A Journal of Philosophy, Applied to the Real World

You have made it thus far: the wedding preparation is almost over. You enter your local bakery, cheekily anticipating the moment when you’ll order a wedding cake for ‘John & John’. But to your dismay, the baker turns you down because your marriage goes against his ‘Christian beliefs’.

This is a true story and it is a recurrent one. In 2013, Administrative Law Judge Robert N. Spencer found the owner of Masterpiece Cakeshop guilty of discrimination on the basis of sexual orientation.1 The decision was then maintained by the Colorado Civil Rights Commission2 and again by the Court of Appeal3. The Supreme Court of Colorado refused to reconsider the case.4 Analogous situations have occurred in Texas and in Northern Ireland.

Discrimination occurs, unfortunately, much more frequently than homosexual weddings. Thus it has been the object of laws around the globe. For instance, the article that Spencer chateau gonflable invokes reads:

It is a discriminatory practice and unlawful for a person, directly or indirectly, to refuse, withhold from, or deny to an individual or a group, because of disability, race, creed, colour, sex, sexual orientation, marital status, national origin, or ancestry, the full and equal enjoyment of the goods, services […]. (Colorado Anti-Discrimination Act: 24-34-601, (2) (a))

In 24-34-601, discriminatory practices are defined in the context of trade within a business establishment or a public institution, but other similar laws5 apply to all trade indistinctly.

Sometimes discrimination is allowed. For instance, on safety grounds, a dwarf may be denied access to a rollercoaster and a leper may be refused a chiropractor’s massage. With this qualification in mind, we can introduce the following principle:

Non-Discrimination: A tradesman has the enforceable obligation not to refuse goods or services to clients on the basis of their disability, religion, sexual orientation, etc., unless this trait makes it dangerous for them to receive the service or possess the good.

Thereby the State should intervene, were it to recognise relevant discrimination.
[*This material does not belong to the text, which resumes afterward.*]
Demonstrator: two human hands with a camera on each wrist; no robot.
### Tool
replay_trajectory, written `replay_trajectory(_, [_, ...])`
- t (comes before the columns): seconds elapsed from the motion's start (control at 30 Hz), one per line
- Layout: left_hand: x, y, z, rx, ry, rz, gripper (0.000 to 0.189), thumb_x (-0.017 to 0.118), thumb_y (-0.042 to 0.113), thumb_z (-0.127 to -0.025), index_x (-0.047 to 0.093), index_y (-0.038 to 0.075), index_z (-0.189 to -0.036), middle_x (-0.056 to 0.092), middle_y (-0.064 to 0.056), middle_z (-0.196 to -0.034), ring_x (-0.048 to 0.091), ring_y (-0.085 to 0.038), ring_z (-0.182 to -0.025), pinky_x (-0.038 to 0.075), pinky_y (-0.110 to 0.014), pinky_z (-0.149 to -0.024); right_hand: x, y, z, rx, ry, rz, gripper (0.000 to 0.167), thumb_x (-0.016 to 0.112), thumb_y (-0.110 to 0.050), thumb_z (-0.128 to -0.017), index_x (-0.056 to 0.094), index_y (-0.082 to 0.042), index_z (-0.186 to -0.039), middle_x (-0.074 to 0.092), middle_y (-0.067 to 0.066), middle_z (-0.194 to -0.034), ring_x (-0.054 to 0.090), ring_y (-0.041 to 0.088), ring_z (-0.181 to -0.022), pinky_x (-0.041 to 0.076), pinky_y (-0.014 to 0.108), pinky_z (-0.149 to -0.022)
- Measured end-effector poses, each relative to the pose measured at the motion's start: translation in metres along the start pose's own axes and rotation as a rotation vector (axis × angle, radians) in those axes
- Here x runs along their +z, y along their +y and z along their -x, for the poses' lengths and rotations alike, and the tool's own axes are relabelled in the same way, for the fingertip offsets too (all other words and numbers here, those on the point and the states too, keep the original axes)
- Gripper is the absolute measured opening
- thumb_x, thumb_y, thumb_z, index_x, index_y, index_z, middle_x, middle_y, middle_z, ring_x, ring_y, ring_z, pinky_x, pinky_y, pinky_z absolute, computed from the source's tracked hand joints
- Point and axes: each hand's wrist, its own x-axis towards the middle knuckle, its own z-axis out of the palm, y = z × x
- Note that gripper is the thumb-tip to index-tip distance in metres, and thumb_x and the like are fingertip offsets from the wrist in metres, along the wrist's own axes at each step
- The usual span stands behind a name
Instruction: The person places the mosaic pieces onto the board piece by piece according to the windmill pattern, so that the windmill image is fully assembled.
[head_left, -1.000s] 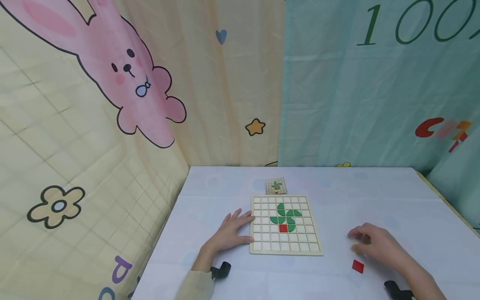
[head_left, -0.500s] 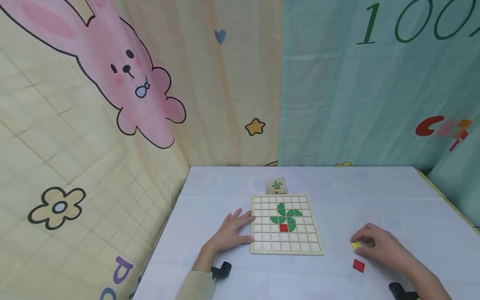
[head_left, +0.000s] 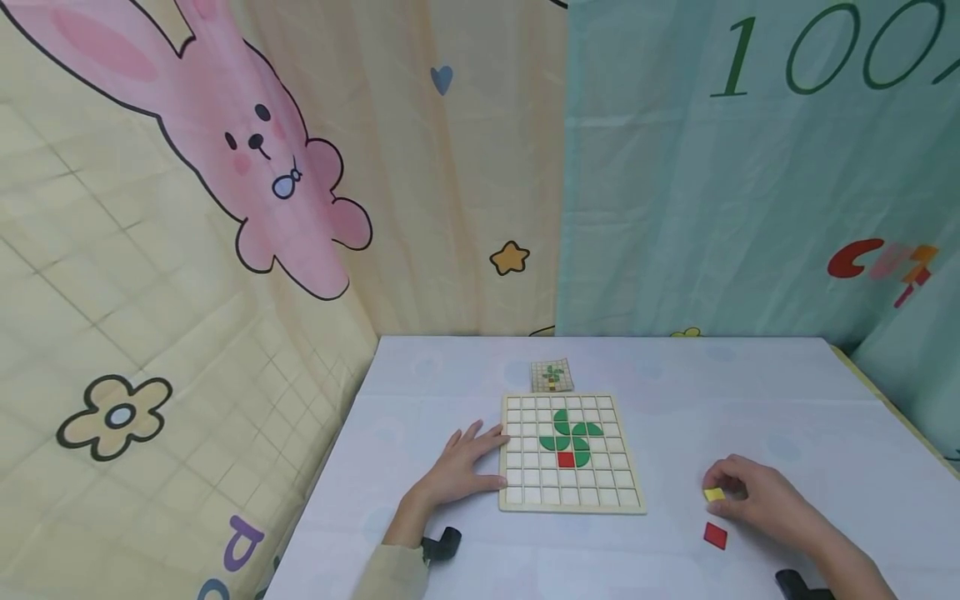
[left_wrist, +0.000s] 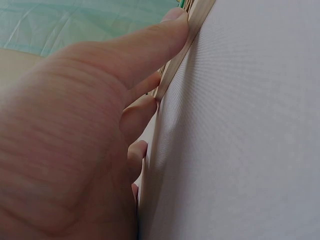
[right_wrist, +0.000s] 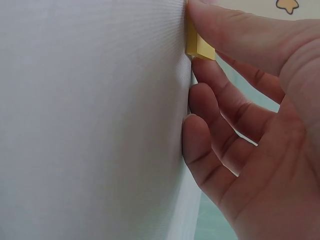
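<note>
A wooden grid board (head_left: 555, 496) lies on the table, holding several green leaf-shaped pieces (head_left: 588, 429) and a red square tile (head_left: 566, 459). My left hand (head_left: 459, 468) rests at its left edge, fingers spread. Up close in the left wrist view, the thumb (left_wrist: 150, 47) touches the board's wooden rim. Right of the board, my right hand (head_left: 761, 498) pinches a yellow tile (head_left: 714, 494) between thumb and fingers. In the right wrist view that yellow tile (right_wrist: 204, 49) stays against the tablecloth, its far part hidden by the thumb.
A loose red tile (head_left: 716, 536) lies just in front of my right hand. Behind the board is a small pattern card (head_left: 552, 375) with a printed green and red figure. Printed curtains (head_left: 465, 167) stand behind the white-covered table (head_left: 420, 375).
The fingers of my right hand have come round the yellow tile, which now shows more between them. My left hand and the board have stayed where they were.
</note>
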Motion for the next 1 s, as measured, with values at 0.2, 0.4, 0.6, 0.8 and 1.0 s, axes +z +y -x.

This seems plausible: discrimination can directly cause severe harm to individuals—harm they could not resist on their own. Allowing discrimination might also indirectly harm other individuals by giving rise to a toxic social environment.

Surprisingly, the cake story teaches us a lesson about prostitution: if the Court’s ruling is correct, then prostitution is not a job like any other.6 This conclusion follows from the inclusion of sex in the list of ‘goods and services’ mentioned in Non-Discrimination together with some equally plausible principles.

§2 describes why some have taken prostitution to be a normal job. §3 argues against this from Non-Discrimination and addresses some objections. §4 concludes.